LE PAYSAGE pharmaceutique français est marqué par la mutation internationale de l’industrie du
médicament. « Les perspectives sombres constatées en termes d’emploi, d’investissement, de production, d’attraction des acteurs de biotechnologie et d’exportation, contrastent avec une situation passée qui a fait de la France le premier producteur et exportateur de médicaments en Europe », remarque Christian Lajoux, président du LEEM. Car c’est sur le médicament chimique traditionnel que la France avait su se démarquer. Et, aujourd’hui, le pays a pris un retard important dans le développement des biotechnologies et des sites de bioproduction. « L’un des enjeux est la compétition internationale en termes de biotechnologie. La France a de nombreux atouts, mais elle n’a pas réussi à insuffler la même dynamique que d’autres pays européens.

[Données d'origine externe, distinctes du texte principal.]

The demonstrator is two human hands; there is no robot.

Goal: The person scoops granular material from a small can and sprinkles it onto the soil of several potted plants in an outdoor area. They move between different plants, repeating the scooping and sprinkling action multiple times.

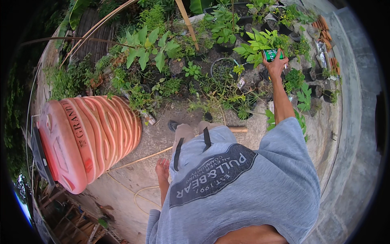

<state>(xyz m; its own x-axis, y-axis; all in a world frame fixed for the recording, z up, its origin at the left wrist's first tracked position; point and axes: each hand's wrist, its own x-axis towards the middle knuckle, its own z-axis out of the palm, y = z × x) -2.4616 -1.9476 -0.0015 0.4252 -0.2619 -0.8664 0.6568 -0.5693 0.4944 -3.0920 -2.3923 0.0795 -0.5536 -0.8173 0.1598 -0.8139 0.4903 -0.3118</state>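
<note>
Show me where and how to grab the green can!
Probably wrap your fingers around the side of the green can, coming from the near right, as the right hand does. Its side looks rounded, so curled fingers should fit, and leaves crowd its left.

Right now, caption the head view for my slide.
Right hand holding a green container beside a leafy plant, left hand hanging low.

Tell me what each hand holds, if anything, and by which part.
Right hand: a green can, gripped around its sides; some fingers hidden. Left hand: nothing visible in it.
</note>
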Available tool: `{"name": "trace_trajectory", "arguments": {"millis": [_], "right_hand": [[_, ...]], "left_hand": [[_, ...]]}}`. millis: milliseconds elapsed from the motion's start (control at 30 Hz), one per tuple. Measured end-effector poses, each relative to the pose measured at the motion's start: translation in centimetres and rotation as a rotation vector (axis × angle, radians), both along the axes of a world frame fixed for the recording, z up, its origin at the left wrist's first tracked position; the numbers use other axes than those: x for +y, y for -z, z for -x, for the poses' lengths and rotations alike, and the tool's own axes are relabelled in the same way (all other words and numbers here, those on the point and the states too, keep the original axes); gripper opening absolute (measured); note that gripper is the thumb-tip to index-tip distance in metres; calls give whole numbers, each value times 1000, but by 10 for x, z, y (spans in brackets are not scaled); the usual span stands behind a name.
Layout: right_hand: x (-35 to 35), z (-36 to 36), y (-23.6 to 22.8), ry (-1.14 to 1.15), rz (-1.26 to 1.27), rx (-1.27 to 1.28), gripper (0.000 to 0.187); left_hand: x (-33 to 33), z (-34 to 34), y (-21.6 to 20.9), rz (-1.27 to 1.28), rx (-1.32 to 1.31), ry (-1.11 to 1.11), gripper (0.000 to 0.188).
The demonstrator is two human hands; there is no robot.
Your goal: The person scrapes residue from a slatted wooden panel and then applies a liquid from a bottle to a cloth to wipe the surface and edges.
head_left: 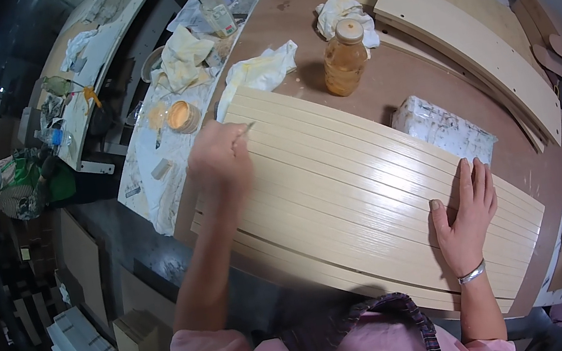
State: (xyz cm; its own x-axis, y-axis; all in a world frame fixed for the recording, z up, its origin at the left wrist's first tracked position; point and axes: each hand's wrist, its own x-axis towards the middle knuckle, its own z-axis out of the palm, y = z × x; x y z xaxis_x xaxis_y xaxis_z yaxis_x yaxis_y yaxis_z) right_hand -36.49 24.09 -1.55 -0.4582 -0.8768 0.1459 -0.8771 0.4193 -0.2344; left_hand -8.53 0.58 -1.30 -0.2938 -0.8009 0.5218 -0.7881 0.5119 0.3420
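A row of pale wooden slats lies side by side on the brown bench, and everything else sits around that row. The left hand is curled shut at the slats' far left corner, pinching a small tool whose tip just shows past the fingers; it looks like a narrow brush or blade, though it is too small to be sure. The right hand lies flat with fingers spread on the near right end of the slats, pressing them down and gripping nothing. Most of the slat faces shine as if wet or freshly coated — the gloss runs across the middle and right — so the coating appears largely laid on, with the left hand at the far left corner and edge; whether the gaps between slats are treated cannot be told. Beyond the slats stands an amber plastic bottle with a crumpled rag behind it, and a white wrapped block rests just off their far right edge. To the far left, off the slats, an open small jar of orange-yellow paste sits on a stained white sheet.
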Motion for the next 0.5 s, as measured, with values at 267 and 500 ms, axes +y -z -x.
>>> {"name": "trace_trajectory", "arguments": {"millis": [267,500], "right_hand": [[0,0,-1,3,-6,-2,80],[1,1,-3,7,-10,-5,81]], "left_hand": [[-13,3,7,-17,109,-85,12],[-3,25,2,-19,66,10,12]]}}
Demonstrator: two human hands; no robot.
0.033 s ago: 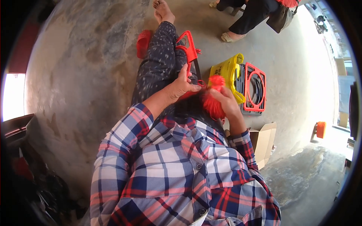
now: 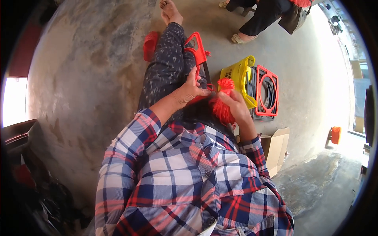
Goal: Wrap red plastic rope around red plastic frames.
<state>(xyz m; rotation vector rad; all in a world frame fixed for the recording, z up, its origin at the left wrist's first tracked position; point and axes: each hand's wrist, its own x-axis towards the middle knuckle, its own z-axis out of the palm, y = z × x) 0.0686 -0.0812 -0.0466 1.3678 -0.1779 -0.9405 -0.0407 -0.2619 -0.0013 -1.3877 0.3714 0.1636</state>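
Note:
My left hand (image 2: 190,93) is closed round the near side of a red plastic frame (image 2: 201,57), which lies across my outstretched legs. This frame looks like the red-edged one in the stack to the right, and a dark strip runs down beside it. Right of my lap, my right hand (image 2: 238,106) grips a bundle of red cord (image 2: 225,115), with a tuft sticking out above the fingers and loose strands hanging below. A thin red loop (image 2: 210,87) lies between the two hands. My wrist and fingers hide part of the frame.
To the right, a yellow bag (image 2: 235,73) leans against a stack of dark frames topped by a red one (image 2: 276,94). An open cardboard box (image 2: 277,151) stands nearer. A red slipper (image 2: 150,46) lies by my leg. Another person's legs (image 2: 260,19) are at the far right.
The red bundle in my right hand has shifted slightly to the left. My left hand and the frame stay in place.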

Le passage de la production de médicaments chimiques à la bioproduction n’est pas simple, les collaborateurs de demain n’auront pas le même profil qu’aujourd’hui », souligne Christian Lajoux. Le LEEM appelle de ses vœux la multiplication des sites de bioproduction en France et souhaite une révision des modes de coopération entre les grands groupes internationaux (la « big pharma ») et les sociétés de biotechnologie. Il compte sur les pôles de compétitivité pour voir apparaître un nouveau modèle relationnel entre l’industrie pharmaceutique, les hôpitaux, les grands instituts, les « Biotech », etc., ainsi que sur une véritable « volonté politique en faveur des sciences du vivant ».
La course aux biotechnologies.
Pour faire face au retard de développement de nouveaux médicaments, les « big pharma » mettent en place des partenariats avec leurs pairs dont le portefeuille est complémentaire ou avec des sociétés de biotechnologie. Ces partenariats peuvent déboucher sur un rachat ou une fusion. Car les Biotech contribuent souvent à la première mise sur le marché de nouvelles molécules. Pfizer, numéro un mondial, a ainsi racheté Angiosyn, Vicurion, Bioren, Encysive… Et tout récemment Wyeth, spécialiste des vaccins et des produits de biotechnologie, peu menacé par les pertes de brevets de blockbusters (en dehors de celui d’Effexor XR en 2010). Par ailleurs, Pfizer et sanofi-aventis pourraient prendre une participation dans la division de biotechnologie de l’Indien Wockhardt.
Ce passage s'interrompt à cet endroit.